Tuesday, October 17, 2006

Calling for change

Years ago, in America’s not-so-distant past, having party allegiance meant something among the masses; common people had a vested interest in political parties because they quite literally brought food to the table.

“There was a sudden delivery of coal, carried into the house by a burley man with a blackened face,” recalled Novelist Pete Hamill in a passage about growing up in Brooklyn after the Second World War. “And on the day before Christmas, another man arrived with a turkey. I asked who the men where and was told by my father the party.”

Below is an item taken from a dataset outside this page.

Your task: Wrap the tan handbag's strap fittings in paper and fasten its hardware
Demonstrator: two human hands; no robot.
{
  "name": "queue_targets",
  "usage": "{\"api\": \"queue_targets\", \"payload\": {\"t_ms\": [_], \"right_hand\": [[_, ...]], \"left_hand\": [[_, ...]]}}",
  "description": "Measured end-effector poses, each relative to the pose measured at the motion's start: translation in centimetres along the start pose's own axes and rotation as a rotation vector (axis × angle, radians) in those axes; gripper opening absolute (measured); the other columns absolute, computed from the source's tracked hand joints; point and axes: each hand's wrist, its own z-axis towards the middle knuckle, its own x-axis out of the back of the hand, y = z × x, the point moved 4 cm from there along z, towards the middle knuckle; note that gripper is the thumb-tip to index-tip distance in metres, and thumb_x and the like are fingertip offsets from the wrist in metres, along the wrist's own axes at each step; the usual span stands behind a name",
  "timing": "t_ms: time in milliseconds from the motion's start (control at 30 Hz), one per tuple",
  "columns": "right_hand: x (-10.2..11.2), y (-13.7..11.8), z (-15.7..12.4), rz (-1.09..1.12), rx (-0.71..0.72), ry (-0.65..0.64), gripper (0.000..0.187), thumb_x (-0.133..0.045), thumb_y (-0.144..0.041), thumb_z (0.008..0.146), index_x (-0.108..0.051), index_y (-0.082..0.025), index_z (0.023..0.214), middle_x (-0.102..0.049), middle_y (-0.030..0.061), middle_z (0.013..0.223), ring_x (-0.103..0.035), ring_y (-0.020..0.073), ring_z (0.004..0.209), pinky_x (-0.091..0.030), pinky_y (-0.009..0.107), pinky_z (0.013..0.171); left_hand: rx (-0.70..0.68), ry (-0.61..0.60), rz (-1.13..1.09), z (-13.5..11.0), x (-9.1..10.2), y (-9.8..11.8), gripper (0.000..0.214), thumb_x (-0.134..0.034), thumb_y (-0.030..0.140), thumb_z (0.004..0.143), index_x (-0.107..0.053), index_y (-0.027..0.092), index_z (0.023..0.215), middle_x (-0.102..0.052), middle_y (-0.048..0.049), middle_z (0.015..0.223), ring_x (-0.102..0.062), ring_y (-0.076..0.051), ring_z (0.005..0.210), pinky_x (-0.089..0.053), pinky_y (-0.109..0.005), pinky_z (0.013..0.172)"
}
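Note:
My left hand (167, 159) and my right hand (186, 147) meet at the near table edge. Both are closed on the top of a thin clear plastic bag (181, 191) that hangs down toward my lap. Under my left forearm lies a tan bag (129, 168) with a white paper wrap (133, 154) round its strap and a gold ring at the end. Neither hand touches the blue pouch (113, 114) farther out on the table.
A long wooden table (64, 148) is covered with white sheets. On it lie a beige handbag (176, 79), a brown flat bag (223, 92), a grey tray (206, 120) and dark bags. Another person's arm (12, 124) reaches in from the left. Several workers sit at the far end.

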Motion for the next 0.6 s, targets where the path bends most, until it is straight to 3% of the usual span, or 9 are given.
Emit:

Yes, back then, being affiliated with a party meant benefits; tangible fringe benefits. But in today’s go-go society, party loyalty means hassle, lots of hassle, the least of which are a gaggle of operatives spelunking around the nether regions of Saratoga Springs in a vain effort to find one more lawn to post a campaign sign for whatever candidate their trying to foist as an honest politician.

At least these folks get out into the community and make an effort, albeit a hollow one, at convincing people their man or woman will ensure a warm living room for the winter and a roast turkey for Christmas. Now, the geniuses of MoveOn.org –an organization that supposedly started as a sort of grass-roots door-kocking band of political operatives –have decided to shift the focus to technology in their “calling for change” campaign in the 20th congressional district.

In a recent media release, the organization boasts that its members will use cutting-edge phone banking techniques to target Democrats and “like minded independent voters” who cast ballots in the presidential race, but not in congressional elections. So if you’re left-leaning and have a publicly listed phone number, expect calls from MoveOn.org members not once, but three times between now and Election Day.

True, there are fickle voters out there who might suffer from extreme myopia and not see the litter of signs coating every street corner from Glens Falls to Hyde Park. And maybe –just maybe –there are still some folks out there that haven’t gotten acclimated to elections being held on the first Tuesday of every November of every year.

But there is something about these phone bank call campaigns that seems to scream out wasted resources. Sure it’s a lot easier to pick up a phone and war-dial 50 or so voters in an hour rather than engaging them in a substantive dialogue about the election. However, these are two things that are increasingly absent from the election cycle these days: substance and dialogue.

Granted, times are much different today than they were sixty years ago during Hamill’s youth. Party loyalty is generally only worth how much one is willing to whore themselves out for any given party and the chances that either John Sweeney or Kirstin Gillibrand will ever show up bearing a weeks’ worth of sustenance is probably about as likely as either of them doing much of anything after being elected. Maybe if politics were more about bring tangible things to the people, such as food on the table or fuel in the furnace, rather than annoying mid-evening phone calls from some intangible impersonal dolt playing tweak the phone bank, then voters wouldn’t be so goddamn apathetic.

And maybe if these politicians gave a rat’s ass about the people they serve, they’d consider using some of their cash jammed in their multi-million dollar war chests to bring something more to the people than some useless yard signs and a bunch of glossy mailers that end up in the garbage quicker than the present the family pet left steaming on the kitchen floor.

Then again, no self-respecting politician actually wants to involve the working class in the election, much less those who would readily accept a free turkey for the holidays or some heating assistance during the grueling months of winter.